A new paper in the British Journal of Surgery finds that patients undergoing liver surgery fare better in higher-volume hospitals; their mortality rates are lower.
Liver surgery is the standard treatment for most patients with primary and secondary liver tumors. Although postoperative mortality after liver surgery is rare, lower than 5%, it can be as high as 20% depending on the specific surgical procedure and where doctors perform the surgery.
Hospital volume influences postoperative complications after complex digestive surgical procedures, but the relationship is unclear. While performing more surgeries may mean overworked staff and rushed procedures higher volume may also mean greater efficiency and greater staff experience. Until now researchers have not investigated the impact of transplant activity in a center on outcomes well.
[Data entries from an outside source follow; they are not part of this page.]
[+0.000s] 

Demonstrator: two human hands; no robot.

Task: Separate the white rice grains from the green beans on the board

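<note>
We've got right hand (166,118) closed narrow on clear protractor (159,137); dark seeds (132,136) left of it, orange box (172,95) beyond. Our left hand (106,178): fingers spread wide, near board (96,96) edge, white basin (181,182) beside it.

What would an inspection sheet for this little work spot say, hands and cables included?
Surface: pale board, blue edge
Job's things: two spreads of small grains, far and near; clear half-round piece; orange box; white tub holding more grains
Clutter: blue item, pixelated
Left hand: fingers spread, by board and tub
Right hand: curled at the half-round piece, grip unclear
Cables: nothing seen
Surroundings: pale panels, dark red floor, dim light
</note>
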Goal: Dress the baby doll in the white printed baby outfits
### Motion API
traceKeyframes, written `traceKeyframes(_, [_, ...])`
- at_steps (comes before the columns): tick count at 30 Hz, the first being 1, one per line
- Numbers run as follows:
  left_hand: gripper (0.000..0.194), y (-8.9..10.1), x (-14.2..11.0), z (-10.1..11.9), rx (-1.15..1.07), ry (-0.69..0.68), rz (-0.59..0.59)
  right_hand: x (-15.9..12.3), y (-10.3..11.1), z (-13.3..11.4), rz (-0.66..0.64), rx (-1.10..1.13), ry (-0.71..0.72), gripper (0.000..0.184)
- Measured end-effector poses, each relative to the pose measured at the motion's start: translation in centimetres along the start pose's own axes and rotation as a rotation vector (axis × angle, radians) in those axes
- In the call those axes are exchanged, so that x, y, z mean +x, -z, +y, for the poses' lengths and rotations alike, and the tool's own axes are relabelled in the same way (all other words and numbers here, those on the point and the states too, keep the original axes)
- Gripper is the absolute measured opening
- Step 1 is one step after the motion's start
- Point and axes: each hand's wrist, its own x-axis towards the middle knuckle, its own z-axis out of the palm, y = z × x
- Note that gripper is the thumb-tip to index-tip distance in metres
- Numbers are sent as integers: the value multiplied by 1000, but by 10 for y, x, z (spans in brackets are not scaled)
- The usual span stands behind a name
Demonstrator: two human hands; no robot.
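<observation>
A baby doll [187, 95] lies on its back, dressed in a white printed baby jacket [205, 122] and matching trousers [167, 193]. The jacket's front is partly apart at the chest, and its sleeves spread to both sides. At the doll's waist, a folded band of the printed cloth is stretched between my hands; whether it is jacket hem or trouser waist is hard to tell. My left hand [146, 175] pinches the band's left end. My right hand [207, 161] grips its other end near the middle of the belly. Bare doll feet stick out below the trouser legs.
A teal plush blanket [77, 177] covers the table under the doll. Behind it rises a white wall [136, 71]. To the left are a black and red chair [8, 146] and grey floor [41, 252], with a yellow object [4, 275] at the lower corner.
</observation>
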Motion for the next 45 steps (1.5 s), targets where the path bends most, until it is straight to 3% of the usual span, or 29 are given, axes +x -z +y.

Researchers here investigated records of more than 39,000 patients who underwent liver surgery in France. They included national data from the French national administrative prospective database, which included 88% of French hospitals performing liver surgery in total. The investigators looked into hospital care for all patients who underwent liver resection between 2011 and December 2019.
The researchers found that patients who had liver surgeries in hospitals that performed more than 25 such surgeries a year were less likely to die after the surgery, either in the hospital immediately following the surgery or within six months of the procedure.
Among 39, 286 patients included, the in-hospital mortality rate was 2.8%, with 1090 deaths. While patients in high-volume hospitals were more likely to suffer from infections after the procedures (14.8% vs. 12.7% in lower-volume hospitals), they were less likely to die, 2.6% vs. 3%. This was particularly true with regard to liver failure, biliary complications, and vascular complications.
The researchers here believe that higher-volume medical centers are better at managing complications from liver operations “Liver surgery is safer in high-volume medical centers,” said the paper’s lead author, Josephine Magnin. This is likely due to better technical equipment and dedicated multidisciplinary teams in these establishments.